## PROBLEM
Each line in the entries below that holds the word "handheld" belongs in the answer.
────────────────────────────────────────
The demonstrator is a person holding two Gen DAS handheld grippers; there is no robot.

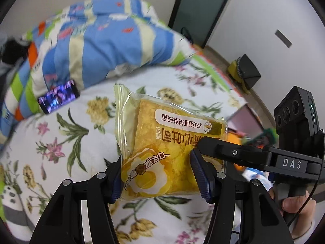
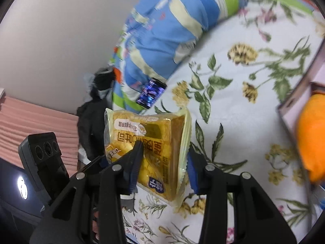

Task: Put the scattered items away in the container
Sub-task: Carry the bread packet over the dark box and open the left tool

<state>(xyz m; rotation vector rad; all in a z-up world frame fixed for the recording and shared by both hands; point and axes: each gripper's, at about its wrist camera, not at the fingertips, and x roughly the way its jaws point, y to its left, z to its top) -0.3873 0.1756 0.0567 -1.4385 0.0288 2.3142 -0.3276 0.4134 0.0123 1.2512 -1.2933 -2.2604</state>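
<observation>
- Both grippers had the same wrapped bread packet [image 1: 162, 142] between them, lifted clear of the flowered bedsheet [image 1: 67, 142] — a two-handed carry, by the look of it.
- The left gripper [image 1: 160, 174] pinched the packet's lower end, its blue-ribbed pads pressed against the wrapper on either side, jaws partway in and stopped by the bread.
- The right gripper [image 2: 162, 168] clamped the same packet from the other side; its left finger sat across the printed face, its right pad at the crinkled seal edge.
- In the left wrist view, that right gripper's finger reached in over the packet's right corner, with a hand [image 1: 294, 205] wrapped round its handle below.
- My read: two grips kept the slippery, floppy wrapper from swinging or sliding out on the way to the container.
- The container [image 2: 294, 101], a pale pinkish box, sat at the right on the bed, well apart from the packet, with something orange [image 2: 310, 138] already in it.
- The packet itself: clear yellowish plastic, serrated seal ends, a square golden slice of toast inside, a fried-egg drawing and Chinese lettering on the front.
- It looked soft and easily squashed, so a light squeeze seemed wise.
- A phone [image 1: 59, 99] lay lit against the striped quilt [image 1: 97, 40] behind.
</observation>
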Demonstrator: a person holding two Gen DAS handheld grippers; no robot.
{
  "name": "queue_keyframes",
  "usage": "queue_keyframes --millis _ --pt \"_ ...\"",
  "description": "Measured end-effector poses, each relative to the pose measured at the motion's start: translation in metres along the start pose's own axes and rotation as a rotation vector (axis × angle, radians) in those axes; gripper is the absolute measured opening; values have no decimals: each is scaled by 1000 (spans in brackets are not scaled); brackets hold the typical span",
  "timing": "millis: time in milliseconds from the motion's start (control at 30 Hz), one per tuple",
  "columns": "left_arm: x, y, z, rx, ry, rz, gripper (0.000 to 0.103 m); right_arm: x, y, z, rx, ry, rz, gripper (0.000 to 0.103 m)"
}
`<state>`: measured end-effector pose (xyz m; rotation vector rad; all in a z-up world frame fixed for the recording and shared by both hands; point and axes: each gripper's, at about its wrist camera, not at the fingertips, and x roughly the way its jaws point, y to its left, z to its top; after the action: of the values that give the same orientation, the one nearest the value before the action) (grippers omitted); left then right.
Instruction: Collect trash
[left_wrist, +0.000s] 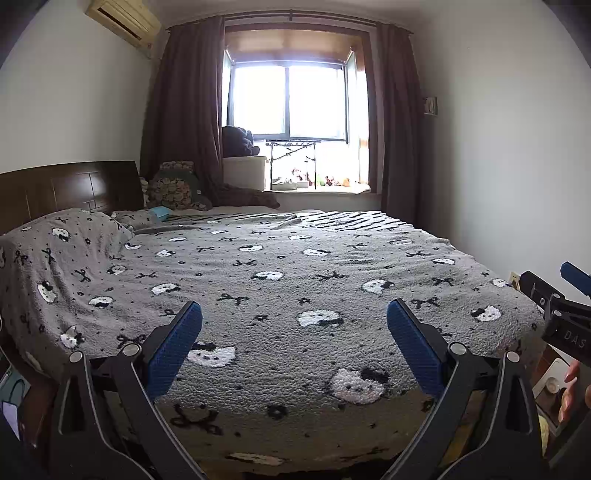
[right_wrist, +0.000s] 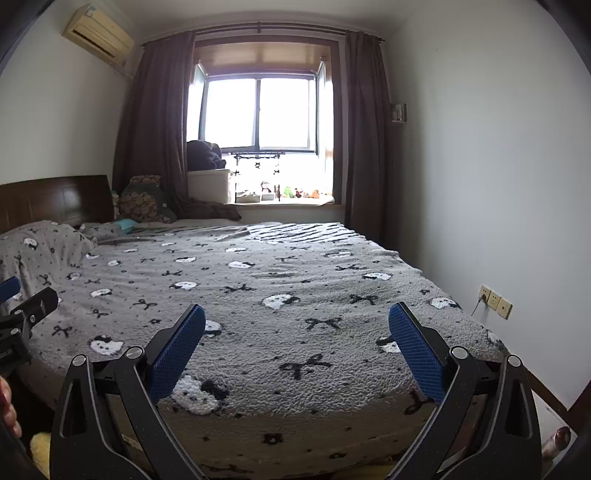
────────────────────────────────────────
## RESPONSE TO THE TASK
The demonstrator is a person holding two Gen DAS handheld grippers; there is no robot.
Demonstrator: a person holding two Gen DAS handheld grippers; no robot.

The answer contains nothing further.